In case you managed to miss it, Japan has taken a huge fall in its relative economic standing by more or less standing still for almost a generation. The comparative fall is 30%. And even though visitors to Japan do not see the superficial signs of distress (infrastructure is well maintained, people are neatly dressed, restaurants, bars, and tea houses look busy), the consumer has retrenched to a degree that (now) seems unimaginable to the US.
The big reason Japan has had a high savings rate is the lack of Social Security or tax-advantaged retirement plans, plus families are more nuclear than in other societies (i.e., less reliance on extended families). But a second reason is the extreme instability of employment among the young. Many are so-called “freeters”, or basically long-term temps, doing low level work for employers, the first to be fired, and little hope of advancement even if they do wind up staying with the same company a long time. This is not only materially difficult, but psychologically hard, since Japan places great standing on group membership.

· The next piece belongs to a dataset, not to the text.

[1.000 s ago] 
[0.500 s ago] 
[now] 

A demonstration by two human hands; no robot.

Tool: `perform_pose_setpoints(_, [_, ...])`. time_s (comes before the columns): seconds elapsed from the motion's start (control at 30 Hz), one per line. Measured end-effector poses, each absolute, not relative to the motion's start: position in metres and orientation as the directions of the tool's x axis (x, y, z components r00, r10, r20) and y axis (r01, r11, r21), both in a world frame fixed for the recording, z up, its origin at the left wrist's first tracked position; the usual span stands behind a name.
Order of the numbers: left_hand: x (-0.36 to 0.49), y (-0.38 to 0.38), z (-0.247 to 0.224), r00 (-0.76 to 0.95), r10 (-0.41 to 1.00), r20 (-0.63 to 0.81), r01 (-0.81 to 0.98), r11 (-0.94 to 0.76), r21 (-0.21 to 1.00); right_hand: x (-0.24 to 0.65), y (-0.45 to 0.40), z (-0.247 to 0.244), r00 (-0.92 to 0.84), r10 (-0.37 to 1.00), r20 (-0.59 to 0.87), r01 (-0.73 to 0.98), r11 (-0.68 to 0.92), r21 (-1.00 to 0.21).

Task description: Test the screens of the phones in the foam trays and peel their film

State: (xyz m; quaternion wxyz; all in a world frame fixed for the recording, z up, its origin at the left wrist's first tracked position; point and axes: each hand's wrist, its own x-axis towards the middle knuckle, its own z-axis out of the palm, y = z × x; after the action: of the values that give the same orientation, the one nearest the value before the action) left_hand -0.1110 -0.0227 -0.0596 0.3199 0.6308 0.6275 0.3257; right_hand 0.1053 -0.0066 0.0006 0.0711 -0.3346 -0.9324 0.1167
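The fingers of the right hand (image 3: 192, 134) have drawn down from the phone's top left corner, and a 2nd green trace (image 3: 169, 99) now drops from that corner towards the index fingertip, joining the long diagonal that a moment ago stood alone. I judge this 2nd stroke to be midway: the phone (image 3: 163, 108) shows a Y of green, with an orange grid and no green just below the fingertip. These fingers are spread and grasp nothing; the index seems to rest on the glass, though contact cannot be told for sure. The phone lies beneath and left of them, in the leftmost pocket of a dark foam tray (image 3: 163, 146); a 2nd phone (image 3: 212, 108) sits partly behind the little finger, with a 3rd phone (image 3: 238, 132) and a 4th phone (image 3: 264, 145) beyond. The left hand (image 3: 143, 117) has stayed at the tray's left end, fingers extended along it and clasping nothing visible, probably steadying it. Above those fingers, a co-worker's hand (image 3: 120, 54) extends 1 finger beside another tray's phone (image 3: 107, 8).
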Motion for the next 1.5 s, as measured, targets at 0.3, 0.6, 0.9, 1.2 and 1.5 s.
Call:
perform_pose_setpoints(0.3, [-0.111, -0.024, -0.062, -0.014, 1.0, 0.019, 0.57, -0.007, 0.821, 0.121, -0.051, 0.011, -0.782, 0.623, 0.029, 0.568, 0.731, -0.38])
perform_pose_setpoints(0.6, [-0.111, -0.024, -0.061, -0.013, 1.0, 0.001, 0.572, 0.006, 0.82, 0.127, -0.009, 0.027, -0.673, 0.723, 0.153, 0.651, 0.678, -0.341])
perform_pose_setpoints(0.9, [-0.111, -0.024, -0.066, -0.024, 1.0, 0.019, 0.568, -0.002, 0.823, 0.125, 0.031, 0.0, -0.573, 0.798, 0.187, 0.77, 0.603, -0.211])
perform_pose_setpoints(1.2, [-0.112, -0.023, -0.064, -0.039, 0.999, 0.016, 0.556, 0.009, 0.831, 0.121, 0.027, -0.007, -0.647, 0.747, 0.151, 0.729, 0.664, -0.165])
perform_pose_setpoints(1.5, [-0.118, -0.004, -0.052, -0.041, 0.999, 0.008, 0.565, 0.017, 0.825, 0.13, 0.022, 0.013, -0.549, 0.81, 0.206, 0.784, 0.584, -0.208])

The examples from this New York Times story are revealing:
The economic malaise that plagued Japan from the 1990s until the early 2000s brought stunted wages and depressed stock prices, turning free-spending consumers into misers and making them dead weight on Japan’s economy.Today, years after the recovery, even well-off Japanese households use old bath water to do laundry, a popular way to save on utility bills. Sales of whiskey, the favorite drink among moneyed Tokyoites in the booming ’80s, have fallen to a fifth of their peak. And the nation is losing interest in cars; sales have fallen by half since 1990.
The Takigasaki family in the Tokyo suburb of Nakano goes further to save a yen or two. Although the family has a comfortable nest egg, Hiroko Takigasaki carefully rations her vegetables. When she goes through too many in a given week, she reverts to her cost-saving standby: cabbage stew.
“You can make almost anything with some cabbage, and perhaps some potato,” says Mrs. Takigasaki, 49, who works part time at a home for people with disabilities.
Her husband has a well-paying job with the electronics giant Fujitsu, but “I don’t know when the ax will drop,” she says. “Really, we need to save much, much more.”…
To better compete, companies slashed jobs and wages, replacing much of their work force with temporary workers who had no job security and fewer benefits. Nontraditional workers now make up more than a third of Japan’s labor force.
Younger people are feeling the brunt of that shift. Some 48 percent of workers age 24 or younger are temps. These workers, who came of age during a tough job market, tend to shun conspicuous consumption.
They tend to be uninterested in cars; a survey last year by the business daily Nikkei found that only 25 percent of Japanese men in their 20s wanted a car, down from 48 percent in 2000, contributing to the slump in sales.
Young Japanese women even seem to be losing their once- insatiable thirst for foreign fashion. Louis Vuitton, for example, reported a 10 percent drop in its sales in Japan in 2008.
“I’m not interested in big spending,” says Risa Masaki, 20, a college student in Tokyo and a neighbor of the Takigasakis. “I just want a humble life.”…
“My husband is retiring in five years, and I’m very concerned,” says Ms. Masaki’s mother, Naoko, 52. She says it is no relief that her husband, a public servant, can expect a hefty retirement package; pension payments could fall, and she has two unmarried children to worry about.
“I want him to find another job, and work as long as he’s able,” Mrs. Masaki says. “We must be ready to fend for ourselves.”
Perhaps I am wrong, but my impression is Americans understand frugality borne of real or near poverty but are less able to identify with middle class desperation. But studies have also found that happiness is correlated strongly with relative rather than absolute economic standing, that is, someone would be happier earning $100,000 in a community where the average income is $75,000 than they would earning $150,000 in a community where the average income is $200,000. Since Japan has very little income disparity, the fact that the belt-tightening is widespread no doubt makes it somewhat easier to bear. I do not know how well America would bear up if we had a long period of Japanese style austerity with the big differences we have between the bottom, middle, and top echelons.






You forget to mention that consumers in Japan are punished for spending. In order to pay for the pork-barrel stimulus after the property bubble popped, the sales tax paid by consumers has been raised several times. They are also lack access to credit, in a fashion that U.S. consumers are only now becoming familiar with. While credit cards are common here, the Japanese mostly have debit cards or equivalent schemes based on their cell phones.